In 1816 the British parliament repealed the temporary income tax that former British prime minister William Pitt the Younger had introduced in 1789 to finance the Napoleonic war. The MPs hated the tax so much that they even agreed all documents connected with it should be collected, cut into pieces and pulped.
When income tax was reintroduced in Britain in 1842 by former British prime minister Robert Peel, everyone considered it a temporary measure to replenish the depleted exchequer. However, despite generations of politicians after Peel promising to abolish it, the tax never went away. It proved impossible to abandon a tax whose time had come.
By the time former British prime ministers Benjamin Disraeli and William Gladstone kept breaking their promises to abolish the income tax — one of the few things they agreed on — the homespun capitalism of the 18th century had already given way to a more organized capitalist system.
With economic development the social division of labor was becoming more and more sophisticated, increasing the importance of collective inputs such as infrastructure and education. A more effective provision of collective goods required a well-financed state, for which an income tax was seen as a new and vital ingredient. As they too developed, countries such as the US and Sweden followed suit. Today income tax is the biggest source of government revenue in most rich countries.
The same destiny may await the financial transactions tax (FTT) — or Robin Hood tax, as it is widely known. Although the French government, which chaired meetings of the G20 finance ministers and the IMF and World Bank member states last weekend, supports a global Robin Hood tax, US opposition means that initial progress is more likely within a smaller “coalition of the willing,” including France, Germany and South Africa. French and German support may ensure that the eurozone is the first international forum that sanctions a transactions tax.
Even a decade ago, when it was doing the rounds under the alias of “Tobin tax” (named after James Tobin, the Nobel laureate economist who first raised the idea), the levy was an absolute taboo in polite society. However, after the great financial crash of 2008, the case for the tax is looking “obvious” to many, as indeed the income tax did in the late 19th century. Its time, too, has come.
This levy on financial transactions, even at the very low level that is currently proposed — 0.05 percent — is expected to slow down the most speculative elements of international capital flows and raise the significant sums needed to provide the newly required global collective goods — especially green technologies and development aid.
Of course, the transactions tax alone will not achieve a great deal in terms of stabilizing our financial system. It needs to be implemented as a part of a comprehensive package.

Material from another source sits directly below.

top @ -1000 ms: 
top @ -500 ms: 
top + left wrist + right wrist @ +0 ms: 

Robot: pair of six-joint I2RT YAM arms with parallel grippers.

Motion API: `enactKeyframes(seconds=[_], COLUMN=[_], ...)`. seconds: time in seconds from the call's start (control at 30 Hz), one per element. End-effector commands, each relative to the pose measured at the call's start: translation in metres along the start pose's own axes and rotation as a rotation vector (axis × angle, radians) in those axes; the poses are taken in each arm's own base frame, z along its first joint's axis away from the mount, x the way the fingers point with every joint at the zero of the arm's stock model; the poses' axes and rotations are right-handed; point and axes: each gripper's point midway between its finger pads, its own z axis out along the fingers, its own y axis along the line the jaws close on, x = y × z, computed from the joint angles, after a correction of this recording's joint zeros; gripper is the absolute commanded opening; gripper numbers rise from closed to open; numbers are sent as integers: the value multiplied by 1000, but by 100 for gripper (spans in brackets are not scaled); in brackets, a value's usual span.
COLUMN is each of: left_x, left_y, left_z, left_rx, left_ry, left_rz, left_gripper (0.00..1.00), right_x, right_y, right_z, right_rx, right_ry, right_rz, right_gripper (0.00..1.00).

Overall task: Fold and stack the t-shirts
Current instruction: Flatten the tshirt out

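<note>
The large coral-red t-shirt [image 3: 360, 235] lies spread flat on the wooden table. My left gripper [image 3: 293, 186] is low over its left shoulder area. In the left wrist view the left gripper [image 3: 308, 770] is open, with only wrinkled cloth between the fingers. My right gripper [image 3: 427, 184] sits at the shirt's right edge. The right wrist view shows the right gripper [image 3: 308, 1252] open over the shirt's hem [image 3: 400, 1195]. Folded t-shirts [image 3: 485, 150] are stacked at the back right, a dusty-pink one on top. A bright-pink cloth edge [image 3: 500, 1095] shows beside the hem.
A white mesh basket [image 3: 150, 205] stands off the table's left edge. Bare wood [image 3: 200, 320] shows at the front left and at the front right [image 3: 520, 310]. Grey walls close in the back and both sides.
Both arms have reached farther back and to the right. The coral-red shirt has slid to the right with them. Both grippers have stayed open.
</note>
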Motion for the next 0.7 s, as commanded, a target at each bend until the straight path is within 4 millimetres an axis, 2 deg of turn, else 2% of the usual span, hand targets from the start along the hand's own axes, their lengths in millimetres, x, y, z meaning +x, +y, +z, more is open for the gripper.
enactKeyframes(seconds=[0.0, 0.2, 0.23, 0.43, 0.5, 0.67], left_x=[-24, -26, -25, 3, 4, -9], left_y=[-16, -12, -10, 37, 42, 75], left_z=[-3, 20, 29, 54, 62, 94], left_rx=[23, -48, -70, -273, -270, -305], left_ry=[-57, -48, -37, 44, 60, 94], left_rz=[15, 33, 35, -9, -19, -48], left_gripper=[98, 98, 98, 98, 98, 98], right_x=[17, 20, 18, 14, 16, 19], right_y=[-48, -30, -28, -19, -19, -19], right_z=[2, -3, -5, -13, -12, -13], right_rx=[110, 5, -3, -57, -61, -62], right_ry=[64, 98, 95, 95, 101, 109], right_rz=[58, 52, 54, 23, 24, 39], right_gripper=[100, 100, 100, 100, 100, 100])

The first principle of such a package should be that countries that cannot issue “hard currencies” be allowed to use capital controls. The significant change of position by the IMF in this regard following the 2008 crisis is encouraging, but capital controls should be seen as normal policy tools, rather than a measure of last resort.
The second is that ratings agencies must be reformed. Despite their incompetence and even cynicism, revealed in the 2008 debacle, they are still deciding what is a good asset and dictating how governments should conduct their policies — not just fiscal policies but monetary and social welfare policies. They should be regulated more heavily, and a nonprofit public agency set up to provide a credible alternative.
The third, if we are serious about the revenue implications of our financial policy: Tax havens must be reined in, if not abolished. That single act would generate sums on a par with a global financial transactions tax.
And last but not least, overly complex financial instruments should be banned unless they can be shown to bring net benefits in the long run, in a manner similar to drugs approval. Otherwise our ability to manage the system will be outstripped, and there will be another crisis.
What finally emerges from this new round of post-crisis tax invention may differ somewhat from the FTT, but the general principle — taxing international financial flows for the public good — seems as if it’s here to stay. In 30 to 50 years our children and grandchildren may wonder how we ever thought to run the world without such a tax, just as few of us can imagine how our antecedents managed without income tax.
Ha-Joon Chang teaches economics at Cambridge University; Duncan Green is the head of research at Oxfam GB.